The discussion started under my answer to another question. The following code determines machine epsilon:

float compute_eps() {
  float eps = 1.0f;

  while (1.0f + eps != 1.0f)
    eps /= 2.0f;

  return eps;
}

In the comments it was proposed that the 1.0f + eps != 1.0f test might fail because C++ standard permits the use of extra precision. Although I'm aware that floating-point operations are actually performed in higher precision (than specified by the actual types used), I happen to disagree with this proposal.

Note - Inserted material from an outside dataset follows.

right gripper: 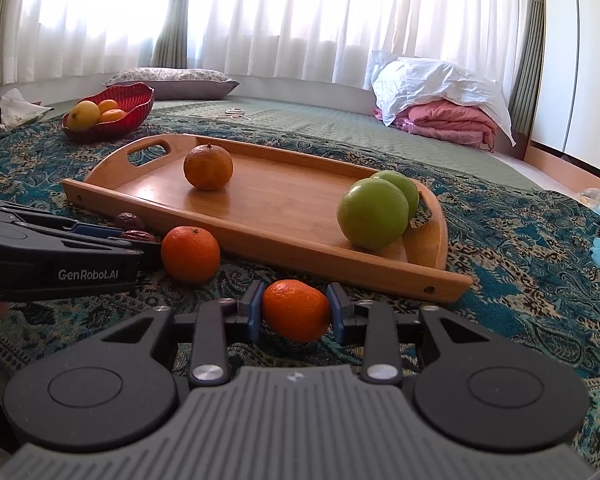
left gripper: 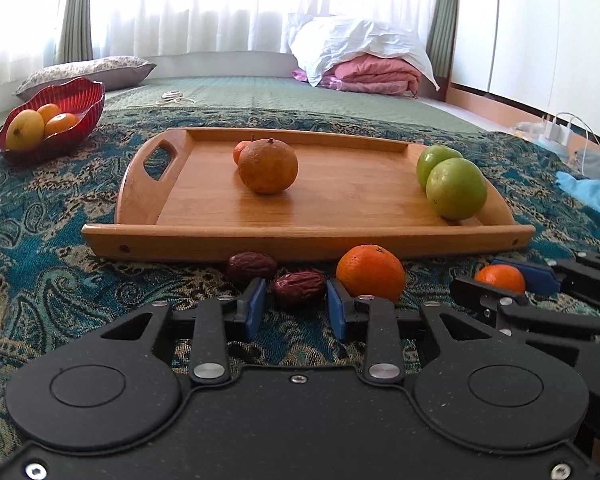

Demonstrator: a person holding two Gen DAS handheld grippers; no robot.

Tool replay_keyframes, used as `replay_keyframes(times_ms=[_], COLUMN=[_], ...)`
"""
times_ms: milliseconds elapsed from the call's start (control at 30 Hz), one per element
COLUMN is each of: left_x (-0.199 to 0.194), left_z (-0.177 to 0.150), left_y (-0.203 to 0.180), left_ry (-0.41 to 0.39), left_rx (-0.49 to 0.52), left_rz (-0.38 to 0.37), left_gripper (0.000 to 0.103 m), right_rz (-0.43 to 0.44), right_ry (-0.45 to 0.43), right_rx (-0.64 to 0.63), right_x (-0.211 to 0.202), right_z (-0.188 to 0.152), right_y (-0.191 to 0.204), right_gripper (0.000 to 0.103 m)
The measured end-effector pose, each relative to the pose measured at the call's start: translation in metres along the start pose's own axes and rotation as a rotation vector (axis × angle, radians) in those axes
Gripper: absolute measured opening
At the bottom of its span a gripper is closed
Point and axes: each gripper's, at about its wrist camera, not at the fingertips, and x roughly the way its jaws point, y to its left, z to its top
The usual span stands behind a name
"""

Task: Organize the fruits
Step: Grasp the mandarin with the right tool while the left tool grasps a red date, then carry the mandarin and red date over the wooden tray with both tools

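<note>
Left gripper (left gripper: 296, 300): clenched on a wrinkled dark red date (left gripper: 299, 287), blue pads at its two ends, on the patterned bedspread (left gripper: 60, 264) just near the wooden tray (left gripper: 308, 240).
Left view, fruit: a second date (left gripper: 251, 266) lies just left and farther; a glossy orange (left gripper: 370, 271) sits at the right pad.
Left view, risk: the small date could squirt out of the pads, or a lift could nudge the orange so it rolls.
Right gripper (right gripper: 295, 310): grasping a small mandarin (right gripper: 296, 309), bright and slightly oblong, low over the bedspread near the tray's front rail.
Right view, risk: the round peel may slip; the left gripper is close on the left and could collide.
</note>
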Motion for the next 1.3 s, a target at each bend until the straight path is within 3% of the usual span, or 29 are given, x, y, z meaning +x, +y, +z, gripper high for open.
replay_keyframes(times_ms=[367, 800, 1067, 1300], left_x=[-0.018, 0.001, 0.042, 0.097], left_z=[0.018, 0.071, 0.128, 0.175], left_y=[0.002, 0.026, 0.058, 0.073], left_ry=[-0.081, -0.115, -0.018, 0.057], left_rx=[-0.005, -0.044, -0.087, -0.107], left_rz=[0.019, 0.035, -0.022, -0.032], left_gripper=[0.027, 0.027, 0.027, 0.027], right_rz=[-0.015, -0.005, 0.058, 0.048], right_ry=[-0.032, -0.066, 0.05, 0.169], right_rx=[0.031, 0.116, 0.184, 0.242], right_x=[0.001, 0.033, 0.083, 0.138], right_z=[0.012, 0.063, 0.114, 0.151], right_y=[-0.004, -0.022, -0.056, -0.082], right_gripper=[0.039, 0.039, 0.039, 0.039])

I doubt that during the comparison operations, such as == or !=, the operands are not truncated to the precision of their type. In other words, 1.0f + eps can of course be evaluated with the precision higher than float (for example, long double), and the result will be stored in the register that can accommodate long double. However, I think that before performing the != operation left operand will be truncated from long double to float, hence the code can never fail to determine eps precisely (i.e. it can never do more iterations than intended).

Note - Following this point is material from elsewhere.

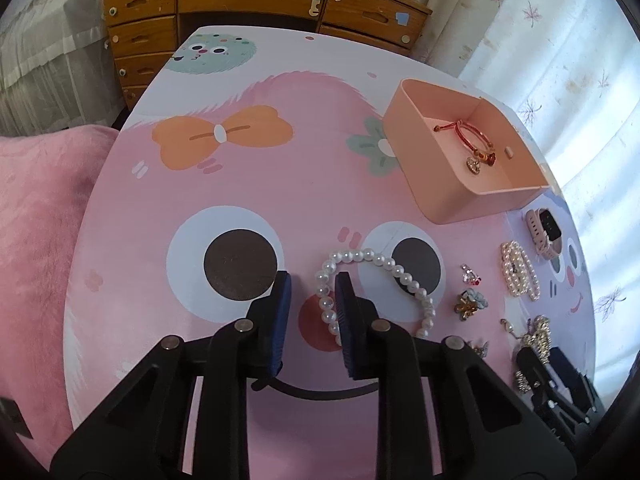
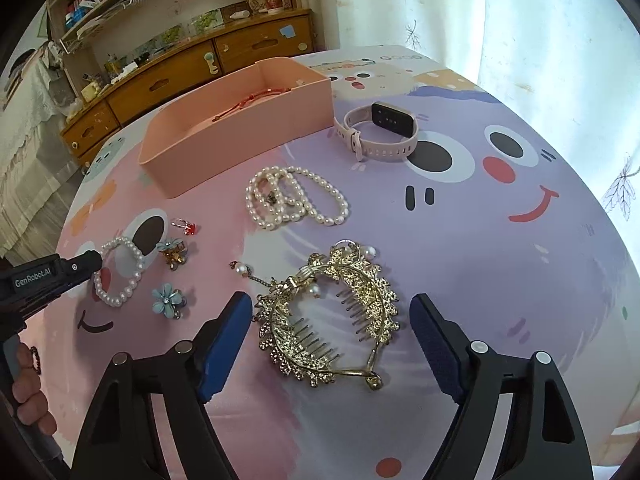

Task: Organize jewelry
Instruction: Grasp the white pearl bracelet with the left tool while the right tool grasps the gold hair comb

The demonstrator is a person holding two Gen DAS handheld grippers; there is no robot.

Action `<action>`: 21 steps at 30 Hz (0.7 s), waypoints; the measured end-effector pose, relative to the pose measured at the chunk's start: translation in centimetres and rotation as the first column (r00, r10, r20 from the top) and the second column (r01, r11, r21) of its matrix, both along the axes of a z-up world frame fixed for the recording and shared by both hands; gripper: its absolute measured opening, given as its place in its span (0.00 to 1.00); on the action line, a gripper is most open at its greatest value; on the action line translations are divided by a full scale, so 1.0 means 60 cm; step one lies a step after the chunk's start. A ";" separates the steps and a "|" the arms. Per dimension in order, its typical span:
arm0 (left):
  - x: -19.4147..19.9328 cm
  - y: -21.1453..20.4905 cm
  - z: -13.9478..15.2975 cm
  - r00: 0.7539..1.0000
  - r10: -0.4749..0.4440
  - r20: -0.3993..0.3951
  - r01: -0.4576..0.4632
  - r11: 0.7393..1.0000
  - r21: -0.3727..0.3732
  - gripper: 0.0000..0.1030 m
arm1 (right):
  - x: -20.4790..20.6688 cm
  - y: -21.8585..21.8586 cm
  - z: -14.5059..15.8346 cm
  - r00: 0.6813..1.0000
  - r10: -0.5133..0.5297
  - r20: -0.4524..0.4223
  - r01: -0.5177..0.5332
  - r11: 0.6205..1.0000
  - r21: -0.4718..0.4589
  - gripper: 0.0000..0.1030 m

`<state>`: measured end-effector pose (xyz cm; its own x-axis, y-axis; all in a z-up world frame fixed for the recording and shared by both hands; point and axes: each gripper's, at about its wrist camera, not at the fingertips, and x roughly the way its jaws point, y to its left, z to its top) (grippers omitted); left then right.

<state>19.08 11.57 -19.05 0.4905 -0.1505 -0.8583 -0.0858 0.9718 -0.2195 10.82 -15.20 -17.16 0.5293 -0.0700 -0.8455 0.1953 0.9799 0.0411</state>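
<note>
A single-strand pearl bracelet (image 1: 360,258) lies on the cartoon tablecloth (image 1: 248,168). My left gripper (image 1: 313,280) points down over its left side. The jaws stand narrow, with the strand between them against the right pad (image 1: 346,312) and a gap to the left pad, so nothing is pinched. In the right wrist view the same bracelet (image 2: 120,276) lies by that gripper's tip (image 2: 94,262). My right gripper (image 2: 326,320) is open, its blue pads either side of a gold jewelled hair comb (image 2: 332,316) and clear of it. The pink box (image 1: 424,168) holds a red cord bracelet (image 1: 470,136).
Loose on the cloth are a multi-strand pearl bracelet (image 2: 292,198), a pink watch (image 2: 380,132), a red-stone ring (image 2: 186,226), two flower pieces (image 2: 170,254) (image 2: 168,300) and a pearl drop earring (image 2: 242,269). A pink cushion (image 1: 36,220) adjoins the table's left; a wooden dresser (image 1: 256,0) stands behind.
</note>
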 end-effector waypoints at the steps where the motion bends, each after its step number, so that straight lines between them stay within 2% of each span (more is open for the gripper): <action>1: -0.001 -0.004 0.000 1.000 -0.007 0.002 0.007 1.000 0.024 0.16 | 0.000 0.001 0.000 1.000 0.008 -0.001 -0.008 1.000 0.004 0.73; 3: -0.001 -0.006 0.000 1.000 -0.006 0.001 0.006 0.999 0.043 0.13 | 0.000 0.000 0.001 1.000 0.015 0.003 -0.015 1.000 0.009 0.73; 5: 0.000 -0.004 -0.001 1.000 0.003 -0.006 -0.002 0.999 0.033 0.05 | -0.002 0.000 0.002 1.000 0.021 0.004 -0.021 1.000 0.012 0.73; 15: -0.009 -0.026 0.004 1.000 0.008 -0.015 -0.008 1.000 0.017 0.05 | 0.007 -0.026 0.013 0.998 0.058 0.020 -0.060 0.992 0.111 0.72; 21: -0.021 -0.048 0.051 0.998 -0.020 0.058 0.020 1.000 -0.011 0.05 | 0.023 -0.035 0.051 0.992 0.115 0.051 -0.121 0.985 0.120 0.72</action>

I haven't found any clue on this particular case in C++ standard. Furthermore, the code works fine and I'm sure that the extra precision technique is used during its execution because I have no doubt that any modern desktop implementation in fact uses extra precision during calculations.

What do you think about it?

like image 404
Alexander Shukaev Avatar asked Oct 04 '22 06:10

Alexander Shukaev


1 Answers

Sorry that this example is C and not C++. It should not be difficult to adapt:

~ $ gcc -mfpmath=387 -mno-sse2  c.c
~ $ ./a.out 
incredible but true.
~ $ gcc -mfpmath=sse -msse2  c.c
~ $ ./a.out 
~ $ cat c.c
#include "stdio.h"

double d = 3. / 7.;
double d1 = 3.;

int main() {
  if (d != d1 / 7.)
    printf("incredible but true.\n");
  return 0;
}

gcc -msse2 -mfpmath=sse is a strict IEEE 754 compiler. With that compiler, the if is never taken. However, gcc -mno-sse2 -mfpmath=387 has to use the 387 unit with its higher precision. It does not reduce the precision before the != test. The test ends up comparing the extended-precision result of 3. / 7. on the right-hand side to the double-precision result of the same division on the left-hand side. This cause a behavior that may appear strange.

Both gcc -msse2 -mfpmath=sse and gcc -mno-sse2 -mfpmath=387 are standard-compliant. It is only the case that the former has it easy, generating SSE2 instructions, and thus can provide a strict IEEE 754 implementation, whereas the latter has to do its best with an ancient instruction set.

A loop such as:

while (eps1 != 1.0f)
  eps /= 2.0f, eps1 = 1.0f + eps;

with eps1 declared of type float should be more robust with respect to extended precision.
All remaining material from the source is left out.